StubbyChristmas compared the sound to Wilson Phillips "...but only when they're singing harmony vocals. Often, though, they just trade leads".

==Track listing==
The album was released digitally and physically on November 3, 2010 with 12 tracks.

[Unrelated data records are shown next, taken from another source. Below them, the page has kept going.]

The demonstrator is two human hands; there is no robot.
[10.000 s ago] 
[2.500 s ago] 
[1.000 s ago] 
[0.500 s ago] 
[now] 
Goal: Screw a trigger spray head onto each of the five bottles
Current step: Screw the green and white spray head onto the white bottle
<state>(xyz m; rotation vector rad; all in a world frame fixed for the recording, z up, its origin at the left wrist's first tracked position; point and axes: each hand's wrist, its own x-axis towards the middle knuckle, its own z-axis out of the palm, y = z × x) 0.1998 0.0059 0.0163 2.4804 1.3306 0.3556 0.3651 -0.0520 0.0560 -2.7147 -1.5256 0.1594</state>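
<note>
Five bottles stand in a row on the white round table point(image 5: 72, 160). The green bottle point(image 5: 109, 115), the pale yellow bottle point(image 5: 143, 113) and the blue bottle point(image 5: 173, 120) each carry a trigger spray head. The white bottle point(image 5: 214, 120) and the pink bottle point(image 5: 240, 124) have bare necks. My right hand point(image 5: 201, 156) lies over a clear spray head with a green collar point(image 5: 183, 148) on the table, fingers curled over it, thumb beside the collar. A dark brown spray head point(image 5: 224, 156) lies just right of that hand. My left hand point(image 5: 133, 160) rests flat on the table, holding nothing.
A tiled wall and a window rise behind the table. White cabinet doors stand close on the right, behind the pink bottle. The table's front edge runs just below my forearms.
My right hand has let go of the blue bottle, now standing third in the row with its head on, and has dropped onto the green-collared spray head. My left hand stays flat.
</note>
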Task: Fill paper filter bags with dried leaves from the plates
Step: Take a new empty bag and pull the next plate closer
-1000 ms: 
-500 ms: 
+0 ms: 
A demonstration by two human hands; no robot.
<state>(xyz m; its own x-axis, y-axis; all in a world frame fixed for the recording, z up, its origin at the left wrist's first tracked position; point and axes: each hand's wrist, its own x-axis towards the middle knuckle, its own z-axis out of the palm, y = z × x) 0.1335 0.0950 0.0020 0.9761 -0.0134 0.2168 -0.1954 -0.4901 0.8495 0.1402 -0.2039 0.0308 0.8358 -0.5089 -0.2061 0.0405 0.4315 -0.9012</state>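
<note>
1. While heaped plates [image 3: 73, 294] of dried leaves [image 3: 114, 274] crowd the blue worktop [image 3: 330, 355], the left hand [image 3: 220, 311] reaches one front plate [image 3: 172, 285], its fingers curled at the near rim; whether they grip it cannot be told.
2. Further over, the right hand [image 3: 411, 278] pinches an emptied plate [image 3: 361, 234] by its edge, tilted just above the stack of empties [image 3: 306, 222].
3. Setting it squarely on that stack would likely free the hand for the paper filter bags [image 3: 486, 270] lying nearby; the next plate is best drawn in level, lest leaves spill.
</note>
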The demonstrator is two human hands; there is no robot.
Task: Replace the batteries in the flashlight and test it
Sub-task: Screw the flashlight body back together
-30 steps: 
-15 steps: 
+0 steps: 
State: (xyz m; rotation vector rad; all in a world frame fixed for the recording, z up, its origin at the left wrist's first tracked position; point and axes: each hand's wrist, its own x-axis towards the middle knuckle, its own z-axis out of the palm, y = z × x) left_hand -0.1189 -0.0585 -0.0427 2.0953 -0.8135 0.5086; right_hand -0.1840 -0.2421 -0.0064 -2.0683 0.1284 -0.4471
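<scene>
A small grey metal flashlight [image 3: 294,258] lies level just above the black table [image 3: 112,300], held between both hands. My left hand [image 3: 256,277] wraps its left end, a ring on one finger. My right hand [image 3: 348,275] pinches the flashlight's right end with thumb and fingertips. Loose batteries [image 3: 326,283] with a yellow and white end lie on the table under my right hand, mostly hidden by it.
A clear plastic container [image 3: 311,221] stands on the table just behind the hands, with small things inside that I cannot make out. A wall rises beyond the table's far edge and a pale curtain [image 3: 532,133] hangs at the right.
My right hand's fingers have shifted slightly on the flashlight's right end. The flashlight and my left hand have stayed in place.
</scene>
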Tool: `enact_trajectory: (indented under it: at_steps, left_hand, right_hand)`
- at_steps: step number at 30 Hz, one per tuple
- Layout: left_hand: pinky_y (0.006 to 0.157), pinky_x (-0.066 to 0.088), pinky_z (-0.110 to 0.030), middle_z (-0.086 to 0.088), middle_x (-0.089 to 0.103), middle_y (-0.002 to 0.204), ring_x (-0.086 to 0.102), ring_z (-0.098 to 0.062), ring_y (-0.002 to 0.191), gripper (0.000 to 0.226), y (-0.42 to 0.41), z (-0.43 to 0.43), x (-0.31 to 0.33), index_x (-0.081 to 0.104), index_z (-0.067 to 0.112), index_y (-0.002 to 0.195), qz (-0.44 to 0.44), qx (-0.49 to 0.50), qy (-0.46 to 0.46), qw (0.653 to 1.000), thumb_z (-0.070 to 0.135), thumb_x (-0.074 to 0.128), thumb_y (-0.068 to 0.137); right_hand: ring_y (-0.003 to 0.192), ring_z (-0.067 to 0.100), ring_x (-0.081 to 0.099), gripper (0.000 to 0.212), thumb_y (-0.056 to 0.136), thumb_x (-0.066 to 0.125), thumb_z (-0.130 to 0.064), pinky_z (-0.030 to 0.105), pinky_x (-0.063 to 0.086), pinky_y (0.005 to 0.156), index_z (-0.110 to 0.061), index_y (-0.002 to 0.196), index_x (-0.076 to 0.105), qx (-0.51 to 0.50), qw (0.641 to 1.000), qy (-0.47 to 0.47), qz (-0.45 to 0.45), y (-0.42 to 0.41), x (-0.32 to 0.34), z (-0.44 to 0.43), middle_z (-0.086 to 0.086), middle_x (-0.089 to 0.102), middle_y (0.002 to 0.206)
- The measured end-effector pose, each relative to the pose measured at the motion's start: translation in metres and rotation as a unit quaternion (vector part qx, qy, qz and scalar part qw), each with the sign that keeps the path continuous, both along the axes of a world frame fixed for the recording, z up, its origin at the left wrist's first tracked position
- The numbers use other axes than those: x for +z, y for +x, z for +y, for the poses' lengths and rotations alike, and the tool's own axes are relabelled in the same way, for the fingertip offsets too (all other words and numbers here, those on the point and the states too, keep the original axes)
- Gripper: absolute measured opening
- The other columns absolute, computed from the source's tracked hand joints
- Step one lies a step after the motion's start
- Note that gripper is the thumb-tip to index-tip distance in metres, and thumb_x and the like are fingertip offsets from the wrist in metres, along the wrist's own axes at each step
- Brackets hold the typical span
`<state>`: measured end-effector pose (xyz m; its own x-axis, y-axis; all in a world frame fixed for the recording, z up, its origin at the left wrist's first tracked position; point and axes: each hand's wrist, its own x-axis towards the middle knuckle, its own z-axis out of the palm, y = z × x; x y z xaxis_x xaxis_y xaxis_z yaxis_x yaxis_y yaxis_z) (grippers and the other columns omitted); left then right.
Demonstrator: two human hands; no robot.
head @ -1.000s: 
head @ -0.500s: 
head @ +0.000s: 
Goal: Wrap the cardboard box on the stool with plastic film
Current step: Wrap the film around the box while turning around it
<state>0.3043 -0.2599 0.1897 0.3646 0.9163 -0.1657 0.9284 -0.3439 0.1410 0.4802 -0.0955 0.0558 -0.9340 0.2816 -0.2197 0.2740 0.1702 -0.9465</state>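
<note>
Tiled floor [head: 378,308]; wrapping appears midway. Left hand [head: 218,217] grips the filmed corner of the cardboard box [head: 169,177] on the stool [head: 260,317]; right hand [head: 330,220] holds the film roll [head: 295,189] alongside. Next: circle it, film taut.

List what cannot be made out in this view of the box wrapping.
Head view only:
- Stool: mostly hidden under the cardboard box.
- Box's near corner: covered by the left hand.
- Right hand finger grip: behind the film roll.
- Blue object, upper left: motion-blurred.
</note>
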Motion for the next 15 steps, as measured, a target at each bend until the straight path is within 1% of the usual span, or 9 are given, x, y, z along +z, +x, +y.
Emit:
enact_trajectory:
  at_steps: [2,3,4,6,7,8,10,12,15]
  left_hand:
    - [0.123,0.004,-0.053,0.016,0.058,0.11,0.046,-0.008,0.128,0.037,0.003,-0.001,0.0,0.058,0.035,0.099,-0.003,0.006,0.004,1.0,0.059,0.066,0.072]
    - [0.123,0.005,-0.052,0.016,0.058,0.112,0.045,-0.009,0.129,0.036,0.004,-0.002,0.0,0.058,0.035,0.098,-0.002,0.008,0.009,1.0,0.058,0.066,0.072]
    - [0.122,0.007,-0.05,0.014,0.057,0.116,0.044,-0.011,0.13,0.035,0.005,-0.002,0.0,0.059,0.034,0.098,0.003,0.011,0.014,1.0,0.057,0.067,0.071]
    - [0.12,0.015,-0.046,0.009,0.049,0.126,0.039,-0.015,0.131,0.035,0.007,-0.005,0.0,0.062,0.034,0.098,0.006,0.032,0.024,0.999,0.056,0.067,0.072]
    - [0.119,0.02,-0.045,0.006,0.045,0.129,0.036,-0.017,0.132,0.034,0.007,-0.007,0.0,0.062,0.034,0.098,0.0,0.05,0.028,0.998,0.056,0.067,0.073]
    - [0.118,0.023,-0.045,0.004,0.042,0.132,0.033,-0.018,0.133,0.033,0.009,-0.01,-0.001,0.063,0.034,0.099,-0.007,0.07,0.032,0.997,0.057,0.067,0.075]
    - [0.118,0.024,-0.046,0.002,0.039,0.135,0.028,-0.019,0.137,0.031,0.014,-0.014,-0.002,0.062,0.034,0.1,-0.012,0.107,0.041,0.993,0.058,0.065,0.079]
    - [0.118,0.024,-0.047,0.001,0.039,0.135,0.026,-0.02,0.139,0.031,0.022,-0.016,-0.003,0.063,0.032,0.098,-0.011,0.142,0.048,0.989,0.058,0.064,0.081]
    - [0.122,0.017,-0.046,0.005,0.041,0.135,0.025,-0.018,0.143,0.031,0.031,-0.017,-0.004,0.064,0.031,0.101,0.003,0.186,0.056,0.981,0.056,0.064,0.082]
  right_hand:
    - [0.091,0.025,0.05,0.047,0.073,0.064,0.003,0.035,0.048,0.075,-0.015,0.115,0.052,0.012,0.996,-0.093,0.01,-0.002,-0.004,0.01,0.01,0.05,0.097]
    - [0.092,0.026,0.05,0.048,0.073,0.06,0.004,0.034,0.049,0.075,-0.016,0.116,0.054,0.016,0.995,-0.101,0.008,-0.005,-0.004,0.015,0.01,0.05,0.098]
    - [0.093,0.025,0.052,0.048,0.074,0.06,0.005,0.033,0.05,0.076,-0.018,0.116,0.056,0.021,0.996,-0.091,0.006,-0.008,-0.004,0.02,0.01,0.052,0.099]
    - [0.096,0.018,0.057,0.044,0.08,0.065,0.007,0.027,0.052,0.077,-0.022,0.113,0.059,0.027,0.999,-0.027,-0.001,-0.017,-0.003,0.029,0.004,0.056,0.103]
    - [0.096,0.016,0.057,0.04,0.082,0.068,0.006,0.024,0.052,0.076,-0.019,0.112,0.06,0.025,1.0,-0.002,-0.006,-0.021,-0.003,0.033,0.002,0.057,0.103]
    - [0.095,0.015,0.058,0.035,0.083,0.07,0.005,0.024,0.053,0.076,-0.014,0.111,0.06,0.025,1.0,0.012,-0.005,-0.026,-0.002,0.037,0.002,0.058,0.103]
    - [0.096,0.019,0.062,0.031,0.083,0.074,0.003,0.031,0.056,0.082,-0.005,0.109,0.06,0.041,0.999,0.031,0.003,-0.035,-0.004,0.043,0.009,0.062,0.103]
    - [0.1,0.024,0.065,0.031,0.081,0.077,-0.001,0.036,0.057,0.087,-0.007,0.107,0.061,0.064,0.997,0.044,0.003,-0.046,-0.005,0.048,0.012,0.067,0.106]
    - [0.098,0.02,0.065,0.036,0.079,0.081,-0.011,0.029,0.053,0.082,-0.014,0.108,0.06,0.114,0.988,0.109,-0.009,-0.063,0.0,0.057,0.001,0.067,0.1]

- All tracks are performed by Sanna Nielsen, Shirley Clamp & Sonja Aldén.

Standard edition
| No. | Title | Writer(s) | Length |
|---|---|---|---|
| 1. | "Vår jul" | Sonja Aldén, Bobby Ljunggren, Marcos Ubeda | 3:44 |
| 2. | "Gläns över sjö och strand" | Alice Tegnér | 3:26 |
| 3. | "Pie Jesu" | Andrew Lloyd Webber | 3:37 |
| 4. | "Åter igen blir det kallt" | Shirley Clamp, Robin Svensson | 3:53 |
| 5. | "Himmel på jord" | Amund Enger | 3:24 |
| 6. | "Tänd ett ljus" | Lasse Lindbom, Niklas Strömstedt | 3:49 |
| 7. | "Jul, jul, strålande jul" | Gustaf Nordqvist, Edvard Evers | 2:52 |
| 8. | "Maria" | Sonja Aldén, Kristian Lagerström, Maciel Numhauser | 2:41 |
| 9. | "Bereden väg för Herran" | Frans Mikael Franzén | 2:06 |
| 10. | "Himlen i min famn" | Carola Häggkvist | 4:47 |
| 11. | "Dagen är kommen" | John Francis Wade | 4:26 |
| 12. | "Så mörk är natten i midvintertid" | Jonny Johansson, Lennart Lunden | 2:54 |

==Charts==

===Weekly charts===

| Chart (2010) | Peak position |
|---|---|
| Swedish Albums (Sverigetopplistan) | 6 |

===Year-end charts===

| Chart | Year | Position |
|---|---|---|
| Swedish Albums (Sverigetopplistan) | 2010 | 30 |

==Certifications==

| Region | Certification | Certified units/sales |
| Sweden (GLF) | Gold | 20,000^{‡} |
^{‡} Sales+streaming figures based on certification alone.